-- What you need to do --
From the following material, say how many lines have "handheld" in them; write only the number.

-- Data segment --
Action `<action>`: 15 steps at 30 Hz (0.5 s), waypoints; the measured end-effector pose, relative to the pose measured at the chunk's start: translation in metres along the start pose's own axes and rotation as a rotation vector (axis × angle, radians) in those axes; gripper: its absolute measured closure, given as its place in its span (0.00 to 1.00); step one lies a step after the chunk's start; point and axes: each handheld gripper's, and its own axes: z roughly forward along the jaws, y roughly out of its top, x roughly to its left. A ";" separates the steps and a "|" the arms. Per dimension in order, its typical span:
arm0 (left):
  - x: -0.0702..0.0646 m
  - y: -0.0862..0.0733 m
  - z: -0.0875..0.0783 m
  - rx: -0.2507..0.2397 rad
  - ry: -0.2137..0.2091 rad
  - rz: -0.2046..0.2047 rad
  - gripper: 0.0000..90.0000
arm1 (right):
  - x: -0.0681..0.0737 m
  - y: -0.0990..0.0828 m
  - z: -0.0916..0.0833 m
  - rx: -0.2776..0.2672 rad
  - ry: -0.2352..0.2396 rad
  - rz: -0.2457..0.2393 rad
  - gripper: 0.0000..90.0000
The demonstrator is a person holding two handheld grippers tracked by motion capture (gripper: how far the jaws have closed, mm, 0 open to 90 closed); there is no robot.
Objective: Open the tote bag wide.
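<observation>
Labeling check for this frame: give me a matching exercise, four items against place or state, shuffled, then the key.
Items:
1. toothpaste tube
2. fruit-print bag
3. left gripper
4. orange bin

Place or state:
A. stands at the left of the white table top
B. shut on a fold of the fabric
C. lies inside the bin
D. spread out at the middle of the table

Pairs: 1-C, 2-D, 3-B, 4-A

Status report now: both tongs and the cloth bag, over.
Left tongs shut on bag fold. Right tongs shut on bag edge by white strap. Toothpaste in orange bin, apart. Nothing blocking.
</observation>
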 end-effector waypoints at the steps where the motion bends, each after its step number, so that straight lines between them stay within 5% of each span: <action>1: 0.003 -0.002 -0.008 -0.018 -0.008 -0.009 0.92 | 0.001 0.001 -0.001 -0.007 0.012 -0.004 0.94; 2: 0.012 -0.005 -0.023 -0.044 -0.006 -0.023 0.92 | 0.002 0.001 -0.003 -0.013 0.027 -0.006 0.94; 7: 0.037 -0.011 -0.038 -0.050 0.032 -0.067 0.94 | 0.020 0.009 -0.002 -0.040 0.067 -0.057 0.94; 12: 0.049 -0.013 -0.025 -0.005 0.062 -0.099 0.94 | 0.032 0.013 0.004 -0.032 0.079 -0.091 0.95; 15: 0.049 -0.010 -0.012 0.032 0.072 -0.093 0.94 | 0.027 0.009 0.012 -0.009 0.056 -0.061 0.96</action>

-- Answer to the exercise --
2